GOAL OF THE EXERCISE:
In the records below, find the line that contains "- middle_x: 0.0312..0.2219" and the line that contains "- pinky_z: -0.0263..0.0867", then retype exactly those two lines and every line between them.

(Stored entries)
****

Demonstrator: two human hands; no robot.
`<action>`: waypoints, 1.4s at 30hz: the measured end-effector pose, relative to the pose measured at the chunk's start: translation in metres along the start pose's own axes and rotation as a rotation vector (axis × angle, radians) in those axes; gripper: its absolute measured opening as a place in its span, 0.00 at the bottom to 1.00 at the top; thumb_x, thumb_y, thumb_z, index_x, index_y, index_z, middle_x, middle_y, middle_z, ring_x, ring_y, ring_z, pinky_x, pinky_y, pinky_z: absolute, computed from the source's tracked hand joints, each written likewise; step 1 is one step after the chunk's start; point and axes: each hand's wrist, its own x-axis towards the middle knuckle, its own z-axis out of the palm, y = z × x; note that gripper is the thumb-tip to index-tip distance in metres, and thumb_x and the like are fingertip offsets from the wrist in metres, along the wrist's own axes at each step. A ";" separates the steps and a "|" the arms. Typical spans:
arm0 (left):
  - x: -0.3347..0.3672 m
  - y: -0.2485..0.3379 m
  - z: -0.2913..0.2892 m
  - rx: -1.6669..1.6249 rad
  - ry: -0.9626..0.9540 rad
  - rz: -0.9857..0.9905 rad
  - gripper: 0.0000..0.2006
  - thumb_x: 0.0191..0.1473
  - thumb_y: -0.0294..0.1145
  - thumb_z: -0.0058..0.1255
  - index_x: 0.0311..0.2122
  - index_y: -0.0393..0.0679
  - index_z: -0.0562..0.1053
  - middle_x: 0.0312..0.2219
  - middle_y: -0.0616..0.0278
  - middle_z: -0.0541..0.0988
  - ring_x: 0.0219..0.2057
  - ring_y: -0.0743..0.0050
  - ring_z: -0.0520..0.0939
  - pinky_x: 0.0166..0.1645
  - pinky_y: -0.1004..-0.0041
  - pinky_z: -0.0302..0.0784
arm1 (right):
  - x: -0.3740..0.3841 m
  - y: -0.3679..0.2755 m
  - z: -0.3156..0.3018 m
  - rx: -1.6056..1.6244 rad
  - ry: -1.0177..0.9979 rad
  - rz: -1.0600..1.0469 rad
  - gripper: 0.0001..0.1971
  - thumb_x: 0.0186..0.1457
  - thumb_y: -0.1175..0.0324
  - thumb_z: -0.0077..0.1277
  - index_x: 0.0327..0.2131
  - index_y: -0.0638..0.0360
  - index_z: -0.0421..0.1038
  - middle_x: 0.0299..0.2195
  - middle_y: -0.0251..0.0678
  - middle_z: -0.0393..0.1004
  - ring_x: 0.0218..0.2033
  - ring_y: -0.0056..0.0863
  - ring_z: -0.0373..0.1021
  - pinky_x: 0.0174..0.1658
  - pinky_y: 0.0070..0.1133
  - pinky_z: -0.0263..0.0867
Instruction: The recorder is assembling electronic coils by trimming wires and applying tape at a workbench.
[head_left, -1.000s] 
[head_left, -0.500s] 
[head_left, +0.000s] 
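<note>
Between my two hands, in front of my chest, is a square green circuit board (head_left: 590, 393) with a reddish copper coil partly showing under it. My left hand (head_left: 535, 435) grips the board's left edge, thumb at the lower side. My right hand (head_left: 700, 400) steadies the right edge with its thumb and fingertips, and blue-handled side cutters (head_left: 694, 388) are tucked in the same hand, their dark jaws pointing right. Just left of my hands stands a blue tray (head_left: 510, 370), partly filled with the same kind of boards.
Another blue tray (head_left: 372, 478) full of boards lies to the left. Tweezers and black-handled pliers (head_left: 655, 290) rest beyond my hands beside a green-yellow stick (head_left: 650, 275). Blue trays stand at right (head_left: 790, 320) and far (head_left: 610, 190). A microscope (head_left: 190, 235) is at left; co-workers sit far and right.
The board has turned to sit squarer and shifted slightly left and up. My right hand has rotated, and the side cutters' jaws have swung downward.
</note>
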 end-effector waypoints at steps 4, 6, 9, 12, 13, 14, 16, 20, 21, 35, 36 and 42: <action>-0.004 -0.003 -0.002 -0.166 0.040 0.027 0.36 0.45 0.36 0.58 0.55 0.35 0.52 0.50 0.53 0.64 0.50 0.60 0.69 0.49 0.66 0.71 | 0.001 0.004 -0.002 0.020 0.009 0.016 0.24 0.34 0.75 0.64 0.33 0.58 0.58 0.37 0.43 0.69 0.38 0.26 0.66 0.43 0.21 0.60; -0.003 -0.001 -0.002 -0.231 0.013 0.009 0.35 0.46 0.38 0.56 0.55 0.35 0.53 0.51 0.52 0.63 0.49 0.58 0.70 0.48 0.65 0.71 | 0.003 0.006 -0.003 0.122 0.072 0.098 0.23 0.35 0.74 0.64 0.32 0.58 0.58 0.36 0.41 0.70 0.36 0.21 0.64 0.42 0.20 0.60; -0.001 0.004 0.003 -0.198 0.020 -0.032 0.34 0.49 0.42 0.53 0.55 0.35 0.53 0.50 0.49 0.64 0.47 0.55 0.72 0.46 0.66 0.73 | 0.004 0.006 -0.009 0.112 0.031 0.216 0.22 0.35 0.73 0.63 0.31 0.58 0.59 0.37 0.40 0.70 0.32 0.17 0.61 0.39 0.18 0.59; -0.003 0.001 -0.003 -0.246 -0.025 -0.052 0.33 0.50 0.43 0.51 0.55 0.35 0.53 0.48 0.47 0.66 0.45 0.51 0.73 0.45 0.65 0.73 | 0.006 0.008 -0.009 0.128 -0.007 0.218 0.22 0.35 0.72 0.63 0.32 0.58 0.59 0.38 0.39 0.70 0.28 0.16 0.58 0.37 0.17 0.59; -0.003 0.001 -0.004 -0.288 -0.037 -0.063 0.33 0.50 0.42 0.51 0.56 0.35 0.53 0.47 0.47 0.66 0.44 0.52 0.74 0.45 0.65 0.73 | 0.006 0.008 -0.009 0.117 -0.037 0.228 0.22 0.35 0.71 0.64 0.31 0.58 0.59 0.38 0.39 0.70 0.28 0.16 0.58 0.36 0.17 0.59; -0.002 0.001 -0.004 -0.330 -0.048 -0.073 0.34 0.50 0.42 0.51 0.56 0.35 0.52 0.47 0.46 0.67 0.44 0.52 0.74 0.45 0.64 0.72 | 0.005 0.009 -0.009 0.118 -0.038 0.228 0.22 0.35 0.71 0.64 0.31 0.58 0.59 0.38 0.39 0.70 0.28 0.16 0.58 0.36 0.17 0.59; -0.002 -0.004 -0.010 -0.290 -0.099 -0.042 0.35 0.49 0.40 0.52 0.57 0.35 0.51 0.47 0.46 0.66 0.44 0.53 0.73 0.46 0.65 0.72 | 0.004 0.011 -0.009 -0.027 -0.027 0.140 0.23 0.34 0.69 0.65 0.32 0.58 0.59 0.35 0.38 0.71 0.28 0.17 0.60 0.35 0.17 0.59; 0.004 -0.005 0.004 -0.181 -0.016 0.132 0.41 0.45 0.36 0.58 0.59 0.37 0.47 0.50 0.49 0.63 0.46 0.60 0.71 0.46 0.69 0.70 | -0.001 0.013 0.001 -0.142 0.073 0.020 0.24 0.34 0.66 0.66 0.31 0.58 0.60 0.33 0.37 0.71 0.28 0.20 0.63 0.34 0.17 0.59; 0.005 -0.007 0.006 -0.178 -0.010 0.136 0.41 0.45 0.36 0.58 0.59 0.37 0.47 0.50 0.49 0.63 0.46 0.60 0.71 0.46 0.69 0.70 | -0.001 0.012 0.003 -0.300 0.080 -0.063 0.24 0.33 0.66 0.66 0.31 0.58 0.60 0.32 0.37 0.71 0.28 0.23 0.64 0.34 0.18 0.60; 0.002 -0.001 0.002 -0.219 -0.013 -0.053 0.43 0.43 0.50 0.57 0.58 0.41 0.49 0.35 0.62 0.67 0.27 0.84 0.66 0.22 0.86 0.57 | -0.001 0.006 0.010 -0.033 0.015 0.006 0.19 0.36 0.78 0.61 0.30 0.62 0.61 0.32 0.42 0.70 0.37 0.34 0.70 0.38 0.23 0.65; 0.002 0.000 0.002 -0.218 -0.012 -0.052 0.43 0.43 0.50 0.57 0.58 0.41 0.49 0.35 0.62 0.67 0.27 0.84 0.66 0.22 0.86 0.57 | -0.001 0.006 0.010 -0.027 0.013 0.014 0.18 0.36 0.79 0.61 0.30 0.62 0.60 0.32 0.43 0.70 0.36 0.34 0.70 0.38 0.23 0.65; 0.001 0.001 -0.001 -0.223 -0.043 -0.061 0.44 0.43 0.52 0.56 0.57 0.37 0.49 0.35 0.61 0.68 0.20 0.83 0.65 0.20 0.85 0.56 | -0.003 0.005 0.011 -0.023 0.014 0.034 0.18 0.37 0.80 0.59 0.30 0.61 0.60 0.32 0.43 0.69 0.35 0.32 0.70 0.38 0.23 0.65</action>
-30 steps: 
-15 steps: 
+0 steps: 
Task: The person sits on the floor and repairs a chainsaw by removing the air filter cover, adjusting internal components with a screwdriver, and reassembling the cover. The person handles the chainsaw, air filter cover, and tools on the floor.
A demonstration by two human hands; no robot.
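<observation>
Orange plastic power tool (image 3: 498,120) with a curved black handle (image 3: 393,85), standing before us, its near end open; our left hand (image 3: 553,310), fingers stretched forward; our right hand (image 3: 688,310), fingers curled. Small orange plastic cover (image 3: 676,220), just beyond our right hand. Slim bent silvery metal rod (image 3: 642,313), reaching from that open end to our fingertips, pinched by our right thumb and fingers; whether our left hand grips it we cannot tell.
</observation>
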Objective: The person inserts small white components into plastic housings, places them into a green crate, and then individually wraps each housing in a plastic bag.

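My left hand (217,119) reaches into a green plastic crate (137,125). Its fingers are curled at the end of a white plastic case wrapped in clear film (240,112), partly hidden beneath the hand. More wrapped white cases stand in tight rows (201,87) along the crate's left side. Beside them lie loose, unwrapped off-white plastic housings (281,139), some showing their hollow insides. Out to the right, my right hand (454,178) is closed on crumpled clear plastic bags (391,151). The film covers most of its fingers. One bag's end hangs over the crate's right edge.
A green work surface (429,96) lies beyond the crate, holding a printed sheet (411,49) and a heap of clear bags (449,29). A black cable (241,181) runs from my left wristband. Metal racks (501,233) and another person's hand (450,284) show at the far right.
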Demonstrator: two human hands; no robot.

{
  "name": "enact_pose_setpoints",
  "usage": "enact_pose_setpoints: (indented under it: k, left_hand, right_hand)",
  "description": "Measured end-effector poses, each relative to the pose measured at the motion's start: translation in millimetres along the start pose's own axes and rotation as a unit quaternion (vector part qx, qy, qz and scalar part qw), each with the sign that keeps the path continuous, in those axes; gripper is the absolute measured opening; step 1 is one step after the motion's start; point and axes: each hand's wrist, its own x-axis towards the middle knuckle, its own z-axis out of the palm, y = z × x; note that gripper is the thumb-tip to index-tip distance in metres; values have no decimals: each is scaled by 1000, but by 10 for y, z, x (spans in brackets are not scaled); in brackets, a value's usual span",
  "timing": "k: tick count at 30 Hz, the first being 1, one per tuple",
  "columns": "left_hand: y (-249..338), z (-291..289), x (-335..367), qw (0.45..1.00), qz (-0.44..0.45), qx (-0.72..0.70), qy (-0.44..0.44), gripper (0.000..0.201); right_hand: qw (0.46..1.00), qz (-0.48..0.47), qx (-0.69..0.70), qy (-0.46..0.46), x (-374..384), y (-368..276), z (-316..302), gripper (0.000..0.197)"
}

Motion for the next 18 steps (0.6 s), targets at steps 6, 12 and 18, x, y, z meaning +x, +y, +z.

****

ANSWER SECTION:
  - middle_x: 0.0312..0.2219
  - middle_y: -0.0616..0.0278
  - middle_z: -0.0541..0.0988
  - ring_x: 0.0219..0.2057
  - ring_y: -0.0743..0.0050
  - ring_z: -0.0520..0.0939
  - pinky_x: 0.0166..0.1645
  - pinky_y: -0.1004..-0.0041
  - pinky_z: -0.0302..0.0784
arm1 (right):
  - x: -0.3740..0.3841 m
  - y: -0.3679..0.2755 m
  - z: -0.3156..0.3018 m
  - rx: -1.6056..1.6244 rad
  - ry: -1.0177..0.9979 rad
  - rz: -1.0600..1.0469 rad
  - gripper: 0.0001..0.1971
  - thumb_x: 0.0186..0.1457
  - thumb_y: -0.1175..0.0324
  - thumb_z: -0.0077..0.1277
  - index_x: 0.0327..0.2131
  - index_y: -0.0638..0.0360
  - index_z: -0.0421..0.1038
  - middle_x: 0.0299..0.2195
  - middle_y: -0.0251..0.0678
  - middle_z: -0.0393..0.1004
  - ring_x: 0.0218..0.2033
  - ring_y: -0.0056..0.0863
  - ring_z: -0.0373..0.1021
  - pinky_x: 0.0174..0.1658
  - pinky_y: 0.0070..0.1133
  - pinky_z: -0.0263..0.0867

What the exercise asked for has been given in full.